In the 2008 case Boumediene v. Bush, the Supreme Court ruled detainees at Gitmo could challenge their detention in US courts. That decision was seen as effectively ending the Bush administration’s attempt to carve out a legal black hole for suspected terror detainees. Shortly thereafter, Gitmo detainees began appealing their detentions—and frequently winning in court. But in the years since the decision, conservative judges on the DC Circuit have interpreted the law in a way that assumes many of the government’s claims are true and don’t have to be proven in court. By not taking any of these cases, the Supreme Court has ensured these stricter rules will prevail. Civil-libertarian groups say that essentially leaves detainees at Gitmo with habeas rights in name only, since the rules make it virtually impossible for detainees to win in court. A Seton Hall University School of Law report from May found that, prior to the DC Circuit’s reinterpretation of the rules, detainees won 56 percent of cases. Afterwards, they won 8 percent.

Others, such as the Brookings Institution’s Benjamin Wittes, have argued that more detainee losses don’t mean the new standards are unfair. In May, Wittes wrote, “I don’t think one can simply assume that a world in which detainees aren’t winning is a world in which review is meaningless either. Maybe, just maybe, it’s a world in which a lot of detainees are more likely than not—based on the available materials—’part of’ enemy forces.”

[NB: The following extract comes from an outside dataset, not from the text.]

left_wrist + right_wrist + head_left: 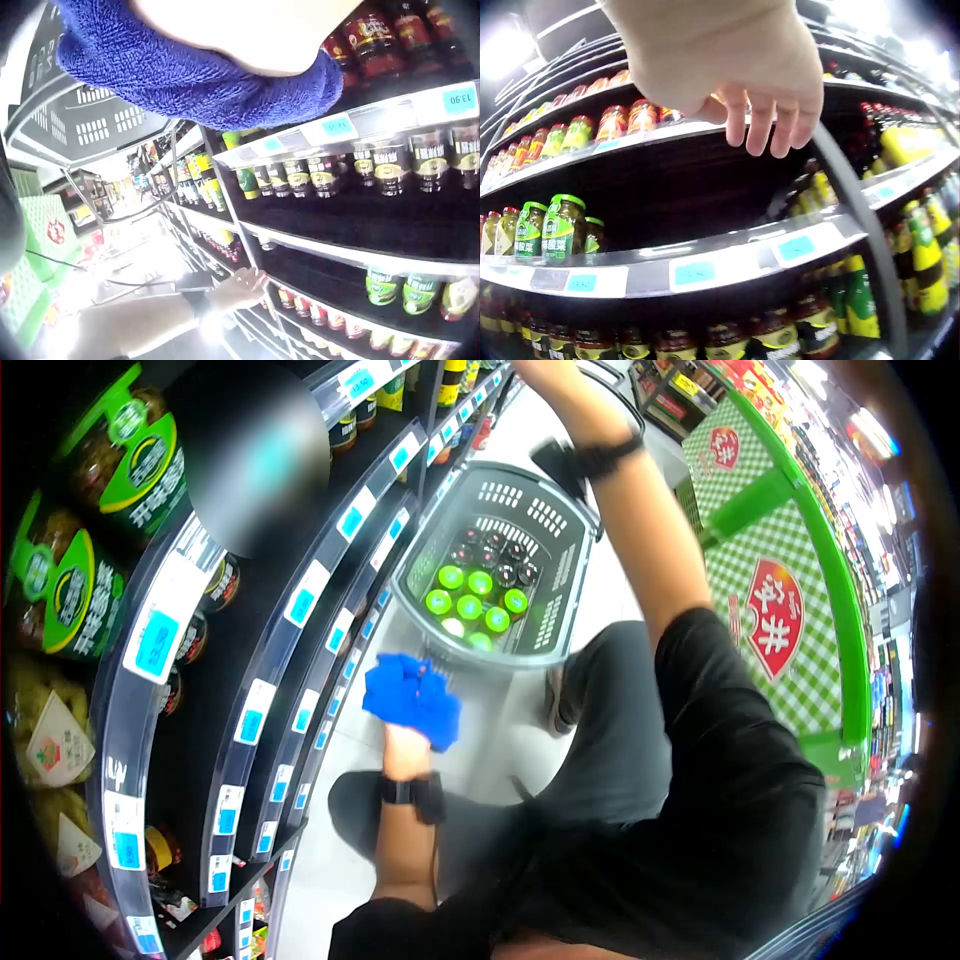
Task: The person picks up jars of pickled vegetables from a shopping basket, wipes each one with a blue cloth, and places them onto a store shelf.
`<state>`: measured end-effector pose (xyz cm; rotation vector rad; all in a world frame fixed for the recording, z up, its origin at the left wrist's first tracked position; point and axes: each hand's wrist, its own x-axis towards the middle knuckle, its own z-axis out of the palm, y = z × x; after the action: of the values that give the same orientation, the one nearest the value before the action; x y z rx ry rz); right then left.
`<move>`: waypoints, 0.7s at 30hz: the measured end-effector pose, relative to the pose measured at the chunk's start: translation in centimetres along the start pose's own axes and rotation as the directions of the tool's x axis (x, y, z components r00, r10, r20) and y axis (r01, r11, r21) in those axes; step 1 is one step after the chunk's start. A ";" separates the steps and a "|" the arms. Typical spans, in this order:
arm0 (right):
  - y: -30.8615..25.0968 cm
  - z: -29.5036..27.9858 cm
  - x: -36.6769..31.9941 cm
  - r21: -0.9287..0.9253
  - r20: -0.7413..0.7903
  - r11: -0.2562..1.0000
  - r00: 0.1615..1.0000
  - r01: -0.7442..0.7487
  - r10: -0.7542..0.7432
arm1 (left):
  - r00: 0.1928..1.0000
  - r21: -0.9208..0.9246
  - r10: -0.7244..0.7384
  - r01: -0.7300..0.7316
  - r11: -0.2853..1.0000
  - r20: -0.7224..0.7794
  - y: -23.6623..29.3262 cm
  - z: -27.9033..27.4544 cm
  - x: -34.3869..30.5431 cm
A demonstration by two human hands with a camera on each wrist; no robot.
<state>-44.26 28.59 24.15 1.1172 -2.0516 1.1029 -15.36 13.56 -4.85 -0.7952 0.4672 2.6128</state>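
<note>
A blue terry cloth (412, 700) is bunched at my left hand (408, 745), which grips it; most of the fingers are hidden in its folds. Close up, the left wrist view shows the cloth (187, 86) wrapped about the bare hand. My right hand (548, 374) reaches far forward, partly cut off by the top of the head view. In the right wrist view, the right hand's fingers (759, 131) hang loosely at a shelf edge (667, 136), holding no jar. Below that edge, green-labelled jars (562, 225) stand on the shelf at left.
A grey basket (480, 650) on the floor contains several green-lidded jars (470, 607) and dark-lidded ones (505, 550). Shelves with blue price tags (250, 722) line the left. Green checked display boxes (770, 620) stand on the right. My bent leg (610, 730) is beside the basket.
</note>
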 end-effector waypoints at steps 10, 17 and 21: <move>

It only takes four votes to ensure a case gets heard. That means one of the four Democratic appointees on the court voted not to hear the detainee cases. As the American Prospect‘s Scott Lemieux notes, why that happened will remain a subject of speculation: Either one of the four Democratic appointees fears that the Supreme Court might make the situation worse, or they concur with what the DC Circuit has done. Some other configuration of six “no votes” is also possible. The result is the same regardless: The decision means that the DC Circuit’s de facto reversal of Boumediene will stand, leaving Gitmo detainees with very slim chances of securing their freedom by challenging their detention in court. 

The Obama administration shares some of the blame for this result. As a presidential candidate in 2008, then-Sen. Barack Obama praised the Boumediene decision. Earlier this year, his administration urged the Supreme Court not to take the Gitmo detainees’ appeal, leaving in place legal standards that civil libertarians argue render Boumediene almost meaningless.

Gitmo detainees have now lost virtually every avenue—other than dying in detention—for leaving the detention camp. Congress has curtailed transfers to other countries by making the restrictions on them nearly impossible to meet. Gitmo detainees can’t be brought to the United States for trial in federal court. And the Supreme Court has now effectively blessed legal standards that make success in court almost impossible. There are now 169 detainees left at Gitmo, and like the facility itself, they aren’t going anywhere.